09.40 Uhr: Über der Aare schweben Nebelfetzen. Dieses Phänomen stellt sich ein, wenn die Aare wärmer ist als die Luft. Vermutlich könnte man wissenschaftlich von einem konvektiven Transport der Luft, die sich über der Aare erwärmt, in die darüberliegende Kaltluft sprechen, doch dies zu definieren überlasse ich den Meteorologen.
Die Aare verdunstet stetig, doch nur wenn die Luft so weit abkühlt, dass der Taupunkt überschritten und die Luft übersättigt ist, entstehen die Nebelschwaden. Nebel ist also der sichtbar gewordene Taupunkt.

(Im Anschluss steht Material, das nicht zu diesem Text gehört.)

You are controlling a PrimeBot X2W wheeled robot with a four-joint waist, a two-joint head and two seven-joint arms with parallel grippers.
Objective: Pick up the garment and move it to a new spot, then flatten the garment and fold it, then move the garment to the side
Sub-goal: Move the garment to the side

In diesem Prozess entsteht zudem eine thermische Bewegung der Luft und wenn nun noch eine leichte Brise mitspielt, dann beginnen die Nebelfetzen über das Wasser zu tanzen und veranstalten ein wunderbares Schauspiel – Konvektion und Advektion hin oder her.
11.32 Uhr: Ich fahre einen Gast auf die Wabernseite und darauf leer zurück. Auf dem untersten Treppentritt entdecke ich den Zaunkönig. Ich habe ihn seit dem Frühjahr nicht mehr gesehen. Er hat ein Nest in der gemeinen Waldrebe bei der Terrasse des Fährhauses gebaut und nutzt es jedes Jahr. Er wurde immer zutraulicher und dann war er auf einmal verschwunden. Das Männchen baut verschiedene Nester und wenn er ein Weibchen gefunden hat, wählt dieses ein Nest aus und legt da ihre drei bis sieben rot gesprenkelten Eier. Das Nest bei der Terrasse ist exponiert und deshalb vermutlich zweite Wahl für eine Zaunkönigin und ihre Jungen. Aber im Winter kehrt der Zaunkönig zurück.

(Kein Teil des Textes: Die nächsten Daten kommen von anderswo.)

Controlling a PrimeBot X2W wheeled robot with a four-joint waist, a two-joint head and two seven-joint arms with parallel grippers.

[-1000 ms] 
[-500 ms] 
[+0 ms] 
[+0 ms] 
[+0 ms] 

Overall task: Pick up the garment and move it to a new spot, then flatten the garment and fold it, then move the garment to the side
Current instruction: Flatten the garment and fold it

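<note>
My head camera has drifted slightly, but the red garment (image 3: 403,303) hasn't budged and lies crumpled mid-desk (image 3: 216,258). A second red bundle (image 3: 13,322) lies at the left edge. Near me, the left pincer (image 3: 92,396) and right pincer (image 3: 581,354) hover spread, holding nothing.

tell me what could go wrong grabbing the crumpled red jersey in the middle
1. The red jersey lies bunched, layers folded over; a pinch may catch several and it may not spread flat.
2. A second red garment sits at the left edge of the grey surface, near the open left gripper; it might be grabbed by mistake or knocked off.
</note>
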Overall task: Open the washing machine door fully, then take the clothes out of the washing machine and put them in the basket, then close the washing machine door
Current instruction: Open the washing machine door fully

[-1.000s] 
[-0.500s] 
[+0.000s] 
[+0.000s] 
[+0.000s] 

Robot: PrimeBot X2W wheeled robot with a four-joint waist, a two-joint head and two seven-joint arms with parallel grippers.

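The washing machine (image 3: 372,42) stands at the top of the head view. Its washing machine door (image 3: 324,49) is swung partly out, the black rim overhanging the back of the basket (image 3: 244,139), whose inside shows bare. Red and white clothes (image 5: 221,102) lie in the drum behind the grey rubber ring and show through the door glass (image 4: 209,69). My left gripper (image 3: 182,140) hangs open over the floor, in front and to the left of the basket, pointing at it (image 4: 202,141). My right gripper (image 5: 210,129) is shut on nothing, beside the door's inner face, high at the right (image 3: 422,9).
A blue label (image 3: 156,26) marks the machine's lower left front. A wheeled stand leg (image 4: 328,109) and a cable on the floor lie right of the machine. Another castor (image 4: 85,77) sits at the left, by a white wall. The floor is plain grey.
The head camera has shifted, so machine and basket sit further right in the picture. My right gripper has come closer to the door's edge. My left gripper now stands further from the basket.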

Ich verlangsame die Fahrt. Der Zaunkönig hüpft von Treppenstufe zu Treppenstufe, wippt auf und ab und zuckt mit seinem kurzen, gestelzten Schwanz. Ab und zu schnappt er zwischen welkem Laub nach Insekten. Auf einmal reckt er sich, lugt zur Fähre und stösst ein hohes und lautes Trillern aus und fliegt davon.
14.54 Uhr: Jemand klopft an die Türe des Fährhauses.

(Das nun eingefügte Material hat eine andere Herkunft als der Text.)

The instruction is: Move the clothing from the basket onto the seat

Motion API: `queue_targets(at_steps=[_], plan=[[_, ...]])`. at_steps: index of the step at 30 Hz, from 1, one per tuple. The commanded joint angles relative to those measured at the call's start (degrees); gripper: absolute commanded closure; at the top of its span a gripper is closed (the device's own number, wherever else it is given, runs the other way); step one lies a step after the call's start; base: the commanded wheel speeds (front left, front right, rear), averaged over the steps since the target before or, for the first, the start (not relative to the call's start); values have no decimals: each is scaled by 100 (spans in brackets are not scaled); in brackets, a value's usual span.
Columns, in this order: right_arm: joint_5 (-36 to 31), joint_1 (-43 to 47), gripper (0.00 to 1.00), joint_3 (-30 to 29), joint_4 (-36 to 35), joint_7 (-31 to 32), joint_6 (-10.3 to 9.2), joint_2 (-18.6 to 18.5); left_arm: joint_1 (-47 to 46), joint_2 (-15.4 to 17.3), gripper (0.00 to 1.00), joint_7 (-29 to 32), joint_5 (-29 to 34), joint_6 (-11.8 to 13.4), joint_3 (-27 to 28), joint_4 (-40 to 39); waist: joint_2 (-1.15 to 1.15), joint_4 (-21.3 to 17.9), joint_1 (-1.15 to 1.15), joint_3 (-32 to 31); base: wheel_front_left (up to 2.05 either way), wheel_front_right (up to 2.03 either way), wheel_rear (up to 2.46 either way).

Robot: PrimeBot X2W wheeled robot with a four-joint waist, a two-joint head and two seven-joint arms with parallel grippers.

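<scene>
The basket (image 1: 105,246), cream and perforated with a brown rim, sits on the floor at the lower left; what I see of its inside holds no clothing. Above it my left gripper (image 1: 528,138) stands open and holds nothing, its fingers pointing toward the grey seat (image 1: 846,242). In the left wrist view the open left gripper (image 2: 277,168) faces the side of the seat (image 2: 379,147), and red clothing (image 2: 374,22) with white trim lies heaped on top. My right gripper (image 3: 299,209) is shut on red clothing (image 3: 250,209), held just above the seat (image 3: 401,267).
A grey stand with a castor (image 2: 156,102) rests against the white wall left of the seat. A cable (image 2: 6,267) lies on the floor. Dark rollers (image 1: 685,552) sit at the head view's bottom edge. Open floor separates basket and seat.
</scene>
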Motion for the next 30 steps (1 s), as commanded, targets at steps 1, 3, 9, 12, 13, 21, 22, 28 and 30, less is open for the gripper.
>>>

„Herein“, rufe ich. Der Mann ist drahtig und sein Gesicht ist mit vielen Lachfalten durchzogen.
„Wollen sie fahren?“, frage ich.
„Nein, ich brauche fünf Mehrfahrtenkarten und eine Quittung.“
„Aha. Gerne. Ist es für eine Schule?“
Er nickt und ich öffne die Schublade, zähle fünf Mehrfahrtenkarten und überreiche sie ihm. Ich stelle ihm eine Quittung aus und wir kommen ins Plaudern.
„Die Mehrfahrtenkarten sind für den Maibummel nächstes Jahr. Wie jedes Jahr.“
„Da sind sie aber früh dran.“
„Es ist immer dasselbe. Ende Jahr ist das Budget noch nicht aufgebraucht und wir machen uns auf die Einkaufstour. Was bis Ende November nicht ausgegeben ist, geht im nächsten Jahr verloren.“
„Was kauft ihr denn so ein?“
„Alles Mögliche. Bastelmaterial, Spiele, Lern- und Fachbücher. Doch aufgepasst!“ sagt er und hebt den Zeigefinger in die Luft, „nicht alles wird gleich verbucht. Da hat mal jemand Software gekauft und musste diese beinahe selber berappen. Software ist in diesem Budget nicht vorgesehen.“
Er lacht und um seine Augen werden die Lachfalten zu kleinen Canyons.
Ich füge den Stempel „Fähre Bodenacker, 3074 Muri BE“ zu meiner Unterschrift auf der Quittung und überreiche sie dem Mann. Er reicht mir seine Hand:
„Hanspeter Burri. Sehr professionell diese Quittung. Danke. Auf Wiedersehen und schönen Winter noch.“
16.51 Uhr: Die Nacht bricht rasch herein. Die Sonne ist vor drei Minuten untergegangen, sagt mir der Sonnenkalender. Es regnet. Der Zaunkönig bezieht seine Nachtstätte und pfeift und trillert für heute ein letztes Mal.